Choi Joon Young, Rhee Chin Kook
Department of Internal Medicine, Incheon St. Mary's Hospital, College of Medicine, The Catholic University of Korea, Seoul, Republic of Korea.
Department of Internal Medicine, Seoul St. Mary's Hospital, College of Medicine, The Catholic University of Korea, Seoul, Republic of Korea.
J Asthma Allergy. 2024 Aug 13;17:783-789. doi: 10.2147/JAA.S471964. eCollection 2024.

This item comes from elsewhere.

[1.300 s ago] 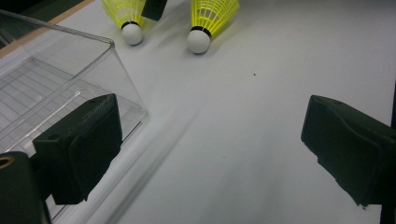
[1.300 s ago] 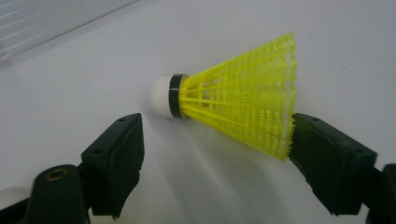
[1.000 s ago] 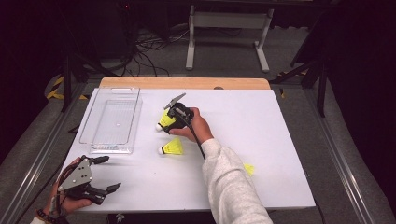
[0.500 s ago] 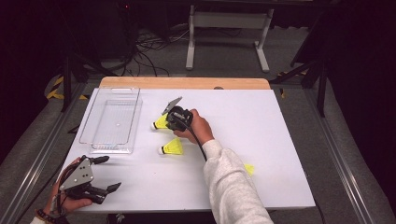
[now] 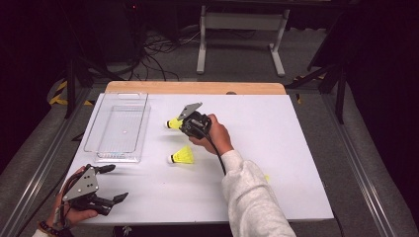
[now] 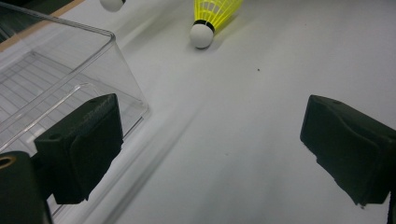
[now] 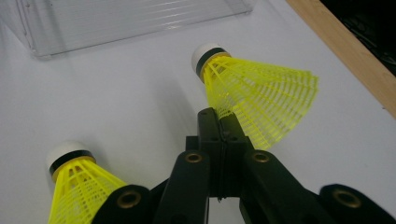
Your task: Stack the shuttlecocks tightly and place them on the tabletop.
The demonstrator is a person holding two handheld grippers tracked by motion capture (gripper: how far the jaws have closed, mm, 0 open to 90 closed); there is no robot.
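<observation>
Since the earlier frame the right gripper [image 5: 184,122] has carried the far shuttlecock [image 7: 254,95] (pinched by its skirt between closed fingers) left toward the clear tray [image 5: 117,129], cork leading.

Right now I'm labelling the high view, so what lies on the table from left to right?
Left gripper → clear plastic tray → loose yellow shuttlecock → right gripper, shut on a second shuttlecock → small yellow scrap.
</observation>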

Asthma is a chronic inflammatory airway disease with significant burden; exacerbations can severely affect quality of life and healthcare costs. Advances in big data analysis and artificial intelligence have made it easier to predict future exacerbations more accurately. This study used an integrated dataset of Korean National Health Insurance, meteorological, air pollution, and viral data from national public databases to develop a model to predict asthma exacerbations on a daily basis in South Korea. We merged these sources and applied random forest, AdaBoost, XGBoost, and LightGBM machine learning models to compare their performances at predicting future exacerbations. Of the models, XGBoost (AUROC of 0.68 and accuracy of 0.96) and LightGBM (AUROC of 0.67 and accuracy of 0.96) were the most promising. Common important variables were the number of visits and exacerbations per year, and medical resource utilization, including the prescription of asthma medications. Comorbid diabetes, hypertension, gastroesophageal reflux, arthritis, metabolic syndrome, osteoporosis, and ischemic heart disease were also associated with elevated exacerbation risk. The models examined in this study highlight the importance of previous exacerbations, use of medical resources, and comorbidities in the prediction of future exacerbations in patients with asthma.
哮喘是一种负担沉重的慢性炎症性气道疾病;病情加重会严重影响生活质量和医疗费用。大数据分析和人工智能的进展使更准确地预测未来病情加重变得更加容易。本研究使用了来自韩国国家健康保险、气象、空气污染和国家公共数据库中的病毒数据的综合数据集,以开发一个模型来预测韩国每日的哮喘病情加重情况。我们合并了这些数据源,并应用随机森林、自适应增强(AdaBoost)、极端梯度提升(XGBoost)和轻量级梯度提升机(LightGBM)机器学习模型来比较它们在预测未来病情加重方面的性能。在这些模型中,XGBoost(曲线下面积为0.68,准确率为0.96)和LightGBM(曲线下面积为0.67,准确率为0.96)最具前景。常见的重要变量是每年的就诊次数和病情加重次数,以及医疗资源利用情况,包括哮喘药物的处方。合并糖尿病、高血压、胃食管反流、关节炎、代谢综合征、骨质疏松症和缺血性心脏病也与病情加重风险升高有关。本研究中检验的模型突出了既往病情加重、医疗资源使用情况和合并症在预测哮喘患者未来病情加重方面的重要性。